EXERCISE DESCRIPTION | From the first line to the last, write out the records exactly.

*** Opening INPUT FOR THIS TASK ***

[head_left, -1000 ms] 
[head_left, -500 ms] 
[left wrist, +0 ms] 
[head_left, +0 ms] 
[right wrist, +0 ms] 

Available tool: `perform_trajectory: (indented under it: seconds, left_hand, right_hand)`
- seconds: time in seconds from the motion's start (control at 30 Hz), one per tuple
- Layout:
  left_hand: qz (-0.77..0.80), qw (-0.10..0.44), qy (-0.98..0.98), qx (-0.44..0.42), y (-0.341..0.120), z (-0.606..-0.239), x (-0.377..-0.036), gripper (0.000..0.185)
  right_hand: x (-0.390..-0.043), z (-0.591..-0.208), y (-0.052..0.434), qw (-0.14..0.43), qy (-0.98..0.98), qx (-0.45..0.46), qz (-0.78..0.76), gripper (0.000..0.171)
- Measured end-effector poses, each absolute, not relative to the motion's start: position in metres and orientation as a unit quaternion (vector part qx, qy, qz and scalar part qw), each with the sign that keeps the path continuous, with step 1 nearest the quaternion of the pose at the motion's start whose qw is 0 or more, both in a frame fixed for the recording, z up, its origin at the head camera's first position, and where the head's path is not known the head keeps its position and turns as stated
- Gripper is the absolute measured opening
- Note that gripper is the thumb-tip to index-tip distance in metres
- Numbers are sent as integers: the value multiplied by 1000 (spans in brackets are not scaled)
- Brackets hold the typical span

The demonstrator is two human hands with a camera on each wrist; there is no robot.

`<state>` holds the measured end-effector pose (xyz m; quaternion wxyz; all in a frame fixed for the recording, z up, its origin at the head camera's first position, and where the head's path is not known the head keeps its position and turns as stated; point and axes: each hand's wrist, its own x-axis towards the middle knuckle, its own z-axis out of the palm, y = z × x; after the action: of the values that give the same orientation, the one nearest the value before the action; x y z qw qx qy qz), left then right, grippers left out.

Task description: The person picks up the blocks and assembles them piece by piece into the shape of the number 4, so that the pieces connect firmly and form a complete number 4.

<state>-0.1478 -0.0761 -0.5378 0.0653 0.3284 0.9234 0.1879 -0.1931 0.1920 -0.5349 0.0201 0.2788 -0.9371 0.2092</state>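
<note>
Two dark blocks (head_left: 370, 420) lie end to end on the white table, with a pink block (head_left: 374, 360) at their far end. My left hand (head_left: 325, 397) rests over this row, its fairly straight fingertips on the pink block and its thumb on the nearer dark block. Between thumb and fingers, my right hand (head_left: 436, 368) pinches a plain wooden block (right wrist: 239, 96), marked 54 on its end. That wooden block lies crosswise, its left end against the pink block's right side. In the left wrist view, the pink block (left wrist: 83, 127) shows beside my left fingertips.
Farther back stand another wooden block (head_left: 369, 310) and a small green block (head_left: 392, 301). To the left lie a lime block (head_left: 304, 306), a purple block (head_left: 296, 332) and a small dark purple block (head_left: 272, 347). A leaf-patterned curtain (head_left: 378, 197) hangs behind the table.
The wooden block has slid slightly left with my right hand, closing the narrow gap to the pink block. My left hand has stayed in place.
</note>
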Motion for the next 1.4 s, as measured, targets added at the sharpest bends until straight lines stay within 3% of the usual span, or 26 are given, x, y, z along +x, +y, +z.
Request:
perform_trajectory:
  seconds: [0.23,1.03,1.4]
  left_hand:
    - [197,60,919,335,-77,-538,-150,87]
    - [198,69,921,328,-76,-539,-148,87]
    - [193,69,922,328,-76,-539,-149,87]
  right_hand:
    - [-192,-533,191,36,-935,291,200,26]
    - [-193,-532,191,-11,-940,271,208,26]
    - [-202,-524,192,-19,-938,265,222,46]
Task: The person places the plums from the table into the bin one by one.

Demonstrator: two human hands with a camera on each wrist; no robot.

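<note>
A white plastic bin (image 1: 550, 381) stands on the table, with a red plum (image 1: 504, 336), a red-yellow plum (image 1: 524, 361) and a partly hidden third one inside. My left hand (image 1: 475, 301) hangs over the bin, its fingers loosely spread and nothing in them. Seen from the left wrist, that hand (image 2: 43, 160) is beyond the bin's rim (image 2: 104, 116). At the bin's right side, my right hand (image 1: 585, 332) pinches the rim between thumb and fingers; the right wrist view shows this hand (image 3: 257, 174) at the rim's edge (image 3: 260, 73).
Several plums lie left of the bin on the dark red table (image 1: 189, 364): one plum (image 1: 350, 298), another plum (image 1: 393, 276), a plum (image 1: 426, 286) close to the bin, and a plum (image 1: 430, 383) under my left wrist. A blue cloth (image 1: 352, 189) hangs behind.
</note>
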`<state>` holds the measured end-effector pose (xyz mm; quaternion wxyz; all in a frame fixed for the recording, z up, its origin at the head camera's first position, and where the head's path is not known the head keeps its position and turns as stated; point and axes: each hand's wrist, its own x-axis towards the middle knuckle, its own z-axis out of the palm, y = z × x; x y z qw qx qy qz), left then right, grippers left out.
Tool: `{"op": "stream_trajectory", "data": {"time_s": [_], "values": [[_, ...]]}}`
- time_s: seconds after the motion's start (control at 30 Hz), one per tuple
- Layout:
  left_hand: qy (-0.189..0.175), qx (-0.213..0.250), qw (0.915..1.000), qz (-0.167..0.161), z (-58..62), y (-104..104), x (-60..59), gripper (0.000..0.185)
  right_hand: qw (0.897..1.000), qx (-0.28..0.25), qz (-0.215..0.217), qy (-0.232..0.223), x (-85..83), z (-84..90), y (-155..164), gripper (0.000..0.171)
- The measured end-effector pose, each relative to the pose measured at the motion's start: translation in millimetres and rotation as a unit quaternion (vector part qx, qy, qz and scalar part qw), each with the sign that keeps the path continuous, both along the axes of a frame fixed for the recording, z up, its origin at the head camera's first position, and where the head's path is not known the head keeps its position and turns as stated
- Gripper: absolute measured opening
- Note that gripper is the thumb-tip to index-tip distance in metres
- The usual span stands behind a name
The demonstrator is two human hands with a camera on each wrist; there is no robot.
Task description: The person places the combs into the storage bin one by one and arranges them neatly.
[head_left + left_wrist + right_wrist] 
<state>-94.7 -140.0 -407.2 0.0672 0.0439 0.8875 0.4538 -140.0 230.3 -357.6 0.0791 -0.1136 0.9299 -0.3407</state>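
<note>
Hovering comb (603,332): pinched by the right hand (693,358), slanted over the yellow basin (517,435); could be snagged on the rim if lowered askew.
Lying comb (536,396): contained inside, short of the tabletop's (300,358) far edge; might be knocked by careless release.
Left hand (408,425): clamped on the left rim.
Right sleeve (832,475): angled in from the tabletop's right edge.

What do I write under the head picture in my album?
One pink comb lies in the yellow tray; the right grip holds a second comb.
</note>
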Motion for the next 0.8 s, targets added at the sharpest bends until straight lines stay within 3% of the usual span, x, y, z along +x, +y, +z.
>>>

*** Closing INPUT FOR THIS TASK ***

SOLUTION FOR THIS EXERCISE |
[head_left, -1000 ms] 
[head_left, -500 ms] 
[left wrist, +0 ms] 
[head_left, +0 ms] 
[right wrist, +0 ms] 

Available tool: `perform_trajectory: (indented under it: seconds, left_hand, right_hand)`
- seconds: time in seconds from the motion's start (control at 30 Hz), one per tuple
- Layout:
  left_hand: qz (-0.77..0.80), qw (-0.10..0.44), qy (-0.98..0.98), qx (-0.44..0.42), y (-0.341..0.120), z (-0.606..-0.239), x (-0.377..-0.036), gripper (0.000..0.185)
  right_hand: x (-0.390..-0.043), z (-0.591..-0.208), y (-0.052..0.434), qw (-0.14..0.43), qy (-0.98..0.98), qx (-0.45..0.46), qz (-0.78..0.76), gripper (0.000..0.171)
- Measured end-effector poses, each absolute, not relative to the motion's start: position in metres and orientation as a unit quaternion (vector part qx, qy, qz and scalar part qw), each with the sign that keeps the path continuous, with step 1 nearest the quaternion of the pose at the motion's start whose qw is 0 or more, both in a frame fixed for the recording, z up, its origin at the head camera's first position, and where the head's path is not known the head keeps its position and turns as stated
- Gripper is the absolute measured opening
- Note that gripper is the thumb-tip to index-tip distance in metres
- Numbers are sent as integers: the value multiplied by 1000 (spans in brackets are not scaled)
- Brackets hold the typical span

The demonstrator is two human hands with a camera on each wrist; there is no robot.

`<state>` holds the measured end-effector pose (xyz m; quaternion wxyz; all in a frame fixed for the recording, z up, its origin at the head camera's first position, and where the head's path is not known the head keeps its position and turns as stated; point and axes: each hand's wrist, its own x-axis towards the middle knuckle, its own z-axis out of the palm, y = z × x; after the action: of the values that give the same orientation, the one nearest the value before the action; x y z qw qx qy qz), left then right, grippers left out.

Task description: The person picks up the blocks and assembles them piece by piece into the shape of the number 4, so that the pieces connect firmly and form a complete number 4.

<state>-0.1478 -0.0761 -0.5378 0.0653 0.3284 0.9234 0.1879 -0.1931 0.1920 -0.5349 0.0201 0.2788 -0.9371 0.2092</state>
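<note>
Two dark blocks (head_left: 370, 420) lie end to end on the white table, with a pink block (head_left: 374, 360) at their far end. My left hand (head_left: 325, 397) rests over this row, its fairly straight fingertips on the pink block and its thumb on the nearer dark block. Between thumb and fingers, my right hand (head_left: 436, 368) pinches a plain wooden block (right wrist: 239, 96), marked 54 on its end. That wooden block lies crosswise, its left end against the pink block's right side. In the left wrist view, the pink block (left wrist: 83, 127) shows beside my left fingertips.
Farther back stand another wooden block (head_left: 369, 310) and a small green block (head_left: 392, 301). To the left lie a lime block (head_left: 304, 306), a purple block (head_left: 296, 332) and a small dark purple block (head_left: 272, 347). A leaf-patterned curtain (head_left: 378, 197) hangs behind the table.
The wooden block has slid slightly left with my right hand, closing the narrow gap to the pink block. My left hand has stayed in place.
</note>
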Motion for the next 1.4 s, as measured, targets added at the sharpest bends until straight lines stay within 3% of the usual span, or 26 are given, x, y, z along +x, +y, +z.
Request:
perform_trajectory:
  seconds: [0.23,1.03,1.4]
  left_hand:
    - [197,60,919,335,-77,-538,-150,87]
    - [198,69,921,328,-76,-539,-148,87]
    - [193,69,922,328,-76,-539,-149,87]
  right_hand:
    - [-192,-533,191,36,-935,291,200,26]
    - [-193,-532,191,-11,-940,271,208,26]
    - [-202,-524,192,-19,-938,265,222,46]
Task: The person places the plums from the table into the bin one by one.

Demonstrator: two human hands with a camera on each wrist; no robot.

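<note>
A white plastic bin (image 1: 550, 381) stands on the table, with a red plum (image 1: 504, 336), a red-yellow plum (image 1: 524, 361) and a partly hidden third one inside. My left hand (image 1: 475, 301) hangs over the bin, its fingers loosely spread and nothing in them. Seen from the left wrist, that hand (image 2: 43, 160) is beyond the bin's rim (image 2: 104, 116). At the bin's right side, my right hand (image 1: 585, 332) pinches the rim between thumb and fingers; the right wrist view shows this hand (image 3: 257, 174) at the rim's edge (image 3: 260, 73).
Several plums lie left of the bin on the dark red table (image 1: 189, 364): one plum (image 1: 350, 298), another plum (image 1: 393, 276), a plum (image 1: 426, 286) close to the bin, and a plum (image 1: 430, 383) under my left wrist. A blue cloth (image 1: 352, 189) hangs behind.
</note>
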`<state>` holds the measured end-effector pose (xyz mm; quaternion wxyz; all in a frame fixed for the recording, z up, its origin at the head camera's first position, and where the head's path is not known the head keeps its position and turns as stated; point and axes: each hand's wrist, its own x-axis towards the middle knuckle, its own z-axis out of the palm, y = z × x; x y z qw qx qy qz), left then right, grippers left out.
Tool: `{"op": "stream_trajectory", "data": {"time_s": [_], "values": [[_, ...]]}}`
- time_s: seconds after the motion's start (control at 30 Hz), one per tuple
- Layout:
  left_hand: qy (-0.189..0.175), qx (-0.213..0.250), qw (0.915..1.000), qz (-0.167..0.161), z (-58..62), y (-104..104), x (-60..59), gripper (0.000..0.185)
  right_hand: qw (0.897..1.000), qx (-0.28..0.25), qz (-0.215..0.217), qy (-0.232..0.223), x (-85..83), z (-84..90), y (-155..164), gripper (0.000..0.171)
- The measured end-effector pose, each relative to the pose measured at the motion's start: translation in millimetres and rotation as a unit quaternion (vector part qx, qy, qz and scalar part qw), each with the sign that keeps the path continuous, both along the axes of a frame fixed for the recording, z up, its origin at the head camera's first position, and where the head's path is not known the head keeps its position and turns as stated
- Gripper: absolute measured opening
- Note that gripper is the thumb-tip to index-tip distance in metres
- The usual span stands behind a name
The demonstrator is two human hands with a camera on each wrist; there is no robot.
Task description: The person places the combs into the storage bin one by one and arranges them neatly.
[head_left + left_wrist + right_wrist] 
<state>-94.7 -140.0 -407.2 0.0672 0.0439 0.8875 0.4538 -140.0 230.3 -357.6 0.0791 -0.1136 0.9299 -0.3407</state>
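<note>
Hovering comb (603,332): pinched by the right hand (693,358), slanted over the yellow basin (517,435); could be snagged on the rim if lowered askew.
Lying comb (536,396): contained inside, short of the tabletop's (300,358) far edge; might be knocked by careless release.
Left hand (408,425): clamped on the left rim.
Right sleeve (832,475): angled in from the tabletop's right edge.

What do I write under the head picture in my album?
One pink comb lies in the yellow tray; the right grip holds a second comb.
</note>
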Motion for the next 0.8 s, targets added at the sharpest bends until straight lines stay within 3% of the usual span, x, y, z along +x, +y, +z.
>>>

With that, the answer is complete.